Problem statement: Search the records below for the word "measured" and show every line where it occurs.

### Data excerpts

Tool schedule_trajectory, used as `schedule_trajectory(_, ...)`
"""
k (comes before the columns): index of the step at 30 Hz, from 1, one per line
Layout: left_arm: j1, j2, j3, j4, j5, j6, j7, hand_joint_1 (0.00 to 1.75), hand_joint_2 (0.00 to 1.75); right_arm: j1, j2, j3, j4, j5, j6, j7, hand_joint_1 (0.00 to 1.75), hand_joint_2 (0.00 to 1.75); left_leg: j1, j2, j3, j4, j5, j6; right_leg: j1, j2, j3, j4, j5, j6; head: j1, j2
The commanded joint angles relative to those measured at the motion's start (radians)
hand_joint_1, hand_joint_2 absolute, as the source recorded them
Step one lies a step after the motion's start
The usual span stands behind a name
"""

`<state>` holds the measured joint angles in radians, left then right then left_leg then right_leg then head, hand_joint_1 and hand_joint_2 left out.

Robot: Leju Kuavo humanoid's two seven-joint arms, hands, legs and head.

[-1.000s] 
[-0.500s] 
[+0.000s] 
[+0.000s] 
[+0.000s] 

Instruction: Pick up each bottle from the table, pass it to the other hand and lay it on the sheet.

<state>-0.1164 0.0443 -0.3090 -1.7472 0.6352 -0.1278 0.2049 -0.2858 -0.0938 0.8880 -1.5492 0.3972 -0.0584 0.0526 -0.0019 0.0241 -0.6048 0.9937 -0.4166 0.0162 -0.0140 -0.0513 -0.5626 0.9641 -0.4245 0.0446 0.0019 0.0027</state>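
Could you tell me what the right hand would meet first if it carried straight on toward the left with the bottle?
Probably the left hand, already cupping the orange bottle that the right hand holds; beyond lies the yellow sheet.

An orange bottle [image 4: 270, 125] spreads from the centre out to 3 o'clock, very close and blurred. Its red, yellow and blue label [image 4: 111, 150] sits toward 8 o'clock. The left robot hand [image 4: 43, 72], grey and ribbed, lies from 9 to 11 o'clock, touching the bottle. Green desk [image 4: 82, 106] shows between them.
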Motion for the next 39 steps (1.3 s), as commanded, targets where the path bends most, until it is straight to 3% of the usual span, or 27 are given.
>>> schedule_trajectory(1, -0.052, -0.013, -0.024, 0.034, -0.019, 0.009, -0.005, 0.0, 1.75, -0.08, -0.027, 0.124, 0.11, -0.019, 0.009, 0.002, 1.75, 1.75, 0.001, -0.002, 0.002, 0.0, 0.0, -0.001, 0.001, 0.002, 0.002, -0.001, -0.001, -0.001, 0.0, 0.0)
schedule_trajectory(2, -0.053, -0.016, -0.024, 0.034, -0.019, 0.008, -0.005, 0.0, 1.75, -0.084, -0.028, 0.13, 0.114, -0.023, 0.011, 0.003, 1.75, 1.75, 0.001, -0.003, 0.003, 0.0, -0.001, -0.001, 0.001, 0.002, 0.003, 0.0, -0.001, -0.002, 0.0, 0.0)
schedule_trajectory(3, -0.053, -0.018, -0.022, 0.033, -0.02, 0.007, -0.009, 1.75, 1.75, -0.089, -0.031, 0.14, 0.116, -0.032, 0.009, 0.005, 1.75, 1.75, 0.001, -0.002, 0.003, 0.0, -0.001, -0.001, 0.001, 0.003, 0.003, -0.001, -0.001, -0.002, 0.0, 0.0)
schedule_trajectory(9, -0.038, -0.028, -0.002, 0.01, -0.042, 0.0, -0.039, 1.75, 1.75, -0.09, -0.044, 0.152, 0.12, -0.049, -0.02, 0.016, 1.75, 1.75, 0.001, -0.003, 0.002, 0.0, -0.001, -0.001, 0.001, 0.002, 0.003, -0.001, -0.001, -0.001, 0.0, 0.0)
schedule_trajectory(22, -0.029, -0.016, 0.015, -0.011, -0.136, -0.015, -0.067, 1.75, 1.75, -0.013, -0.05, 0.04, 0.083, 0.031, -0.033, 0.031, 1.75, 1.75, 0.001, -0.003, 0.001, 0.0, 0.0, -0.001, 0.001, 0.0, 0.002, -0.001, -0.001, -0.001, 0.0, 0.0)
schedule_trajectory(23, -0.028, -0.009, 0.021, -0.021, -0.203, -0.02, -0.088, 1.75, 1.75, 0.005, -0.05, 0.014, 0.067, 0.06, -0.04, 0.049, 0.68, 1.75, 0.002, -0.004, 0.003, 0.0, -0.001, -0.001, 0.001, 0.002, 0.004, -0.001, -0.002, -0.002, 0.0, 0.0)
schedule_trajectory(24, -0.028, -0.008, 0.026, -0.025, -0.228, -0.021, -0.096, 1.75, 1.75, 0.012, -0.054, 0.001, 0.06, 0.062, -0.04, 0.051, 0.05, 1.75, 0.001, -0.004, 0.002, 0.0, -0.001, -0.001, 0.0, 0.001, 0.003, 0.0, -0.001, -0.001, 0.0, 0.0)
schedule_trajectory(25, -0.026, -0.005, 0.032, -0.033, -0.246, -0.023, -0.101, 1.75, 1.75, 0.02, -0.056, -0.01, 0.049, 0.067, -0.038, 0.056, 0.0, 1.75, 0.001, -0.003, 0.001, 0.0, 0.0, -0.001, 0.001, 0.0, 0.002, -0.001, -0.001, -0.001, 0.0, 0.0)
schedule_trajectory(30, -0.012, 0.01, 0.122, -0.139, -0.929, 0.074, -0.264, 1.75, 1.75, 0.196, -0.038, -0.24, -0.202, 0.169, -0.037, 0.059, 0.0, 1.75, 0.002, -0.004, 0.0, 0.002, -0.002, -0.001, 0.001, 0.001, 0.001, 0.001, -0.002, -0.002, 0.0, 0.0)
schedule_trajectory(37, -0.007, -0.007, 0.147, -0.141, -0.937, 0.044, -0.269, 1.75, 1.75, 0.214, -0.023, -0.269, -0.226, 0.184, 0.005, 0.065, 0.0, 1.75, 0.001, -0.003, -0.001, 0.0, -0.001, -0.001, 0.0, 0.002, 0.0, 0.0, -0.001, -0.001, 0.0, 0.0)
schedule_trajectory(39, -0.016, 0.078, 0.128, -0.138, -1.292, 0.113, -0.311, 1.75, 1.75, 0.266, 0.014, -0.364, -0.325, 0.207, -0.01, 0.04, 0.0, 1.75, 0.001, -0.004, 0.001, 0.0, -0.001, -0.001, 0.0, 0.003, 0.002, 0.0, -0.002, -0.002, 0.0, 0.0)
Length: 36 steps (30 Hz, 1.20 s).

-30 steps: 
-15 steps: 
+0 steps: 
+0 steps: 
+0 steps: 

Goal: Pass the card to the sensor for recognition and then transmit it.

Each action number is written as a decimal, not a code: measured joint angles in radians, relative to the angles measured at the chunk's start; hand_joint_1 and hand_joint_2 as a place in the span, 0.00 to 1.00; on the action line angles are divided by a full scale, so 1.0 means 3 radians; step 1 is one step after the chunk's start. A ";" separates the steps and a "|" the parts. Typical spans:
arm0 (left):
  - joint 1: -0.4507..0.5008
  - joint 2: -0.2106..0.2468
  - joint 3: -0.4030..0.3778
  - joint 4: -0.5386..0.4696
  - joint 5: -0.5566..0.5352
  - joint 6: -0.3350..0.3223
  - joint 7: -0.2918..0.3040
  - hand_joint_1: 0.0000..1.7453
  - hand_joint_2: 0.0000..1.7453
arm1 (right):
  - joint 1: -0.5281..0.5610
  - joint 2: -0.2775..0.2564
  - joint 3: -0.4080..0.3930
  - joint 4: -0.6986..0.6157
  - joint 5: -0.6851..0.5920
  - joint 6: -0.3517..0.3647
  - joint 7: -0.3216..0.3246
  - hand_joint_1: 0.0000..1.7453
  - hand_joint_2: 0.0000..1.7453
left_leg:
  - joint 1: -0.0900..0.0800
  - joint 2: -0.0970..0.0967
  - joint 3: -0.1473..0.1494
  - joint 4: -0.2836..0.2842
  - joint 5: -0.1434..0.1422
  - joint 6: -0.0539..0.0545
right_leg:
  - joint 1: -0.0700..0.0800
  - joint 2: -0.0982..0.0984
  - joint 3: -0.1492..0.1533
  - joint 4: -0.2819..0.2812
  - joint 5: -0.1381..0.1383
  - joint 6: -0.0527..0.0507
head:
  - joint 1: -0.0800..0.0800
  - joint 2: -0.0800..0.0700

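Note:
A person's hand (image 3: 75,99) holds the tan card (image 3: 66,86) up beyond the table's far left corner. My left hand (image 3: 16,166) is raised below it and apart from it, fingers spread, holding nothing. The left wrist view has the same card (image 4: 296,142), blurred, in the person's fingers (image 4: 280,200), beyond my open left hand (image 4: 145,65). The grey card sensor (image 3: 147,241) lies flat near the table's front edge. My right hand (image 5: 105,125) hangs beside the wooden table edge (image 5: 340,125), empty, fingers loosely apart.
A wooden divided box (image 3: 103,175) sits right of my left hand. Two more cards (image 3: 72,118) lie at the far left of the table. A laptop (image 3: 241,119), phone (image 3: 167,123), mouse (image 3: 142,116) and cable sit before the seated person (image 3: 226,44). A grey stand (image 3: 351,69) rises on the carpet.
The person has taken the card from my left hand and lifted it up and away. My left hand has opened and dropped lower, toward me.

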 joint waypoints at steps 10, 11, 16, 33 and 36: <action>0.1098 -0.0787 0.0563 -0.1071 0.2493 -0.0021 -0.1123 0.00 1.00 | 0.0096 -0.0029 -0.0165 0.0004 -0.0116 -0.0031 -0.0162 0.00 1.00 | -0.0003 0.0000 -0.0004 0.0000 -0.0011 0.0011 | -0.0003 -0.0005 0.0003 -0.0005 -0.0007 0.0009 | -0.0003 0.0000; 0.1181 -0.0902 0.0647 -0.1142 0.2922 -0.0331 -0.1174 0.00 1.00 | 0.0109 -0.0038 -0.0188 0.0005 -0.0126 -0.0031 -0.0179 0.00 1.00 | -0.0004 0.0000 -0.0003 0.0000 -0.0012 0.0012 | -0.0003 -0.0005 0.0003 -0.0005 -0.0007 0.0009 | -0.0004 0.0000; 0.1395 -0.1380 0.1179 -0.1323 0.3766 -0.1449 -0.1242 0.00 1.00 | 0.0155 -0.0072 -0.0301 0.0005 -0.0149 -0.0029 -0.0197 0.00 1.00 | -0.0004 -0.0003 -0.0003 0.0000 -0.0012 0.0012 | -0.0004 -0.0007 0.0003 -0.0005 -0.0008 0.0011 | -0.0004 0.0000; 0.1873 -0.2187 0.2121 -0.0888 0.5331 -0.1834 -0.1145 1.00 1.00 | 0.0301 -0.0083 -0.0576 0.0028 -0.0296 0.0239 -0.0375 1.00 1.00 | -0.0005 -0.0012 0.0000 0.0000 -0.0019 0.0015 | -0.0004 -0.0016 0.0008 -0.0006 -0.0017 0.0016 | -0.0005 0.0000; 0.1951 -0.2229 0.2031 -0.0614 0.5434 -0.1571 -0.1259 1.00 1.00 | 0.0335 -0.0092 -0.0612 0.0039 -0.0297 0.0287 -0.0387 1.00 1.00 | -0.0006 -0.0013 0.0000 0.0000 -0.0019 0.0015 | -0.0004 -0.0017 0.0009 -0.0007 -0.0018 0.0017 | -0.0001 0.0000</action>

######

Solution to this problem:
The commanded joint angles relative to those measured at the motion's start (radians)
`<state>` holds the measured joint angles in radians, left then right then left_leg then right_leg then head, hand_joint_1 and hand_joint_2 left out.
Each action number is written as a decimal, not a code: measured joint angles in radians, relative to the angles measured at the chunk's start; hand_joint_1 and hand_joint_2 as a place in the span, 0.00 to 1.00; on the action line angles are divided by a full scale, so 1.0 means 3 radians; step 1 is one step after the chunk's start. A ";" separates the steps and a "|" the parts. Typical spans:

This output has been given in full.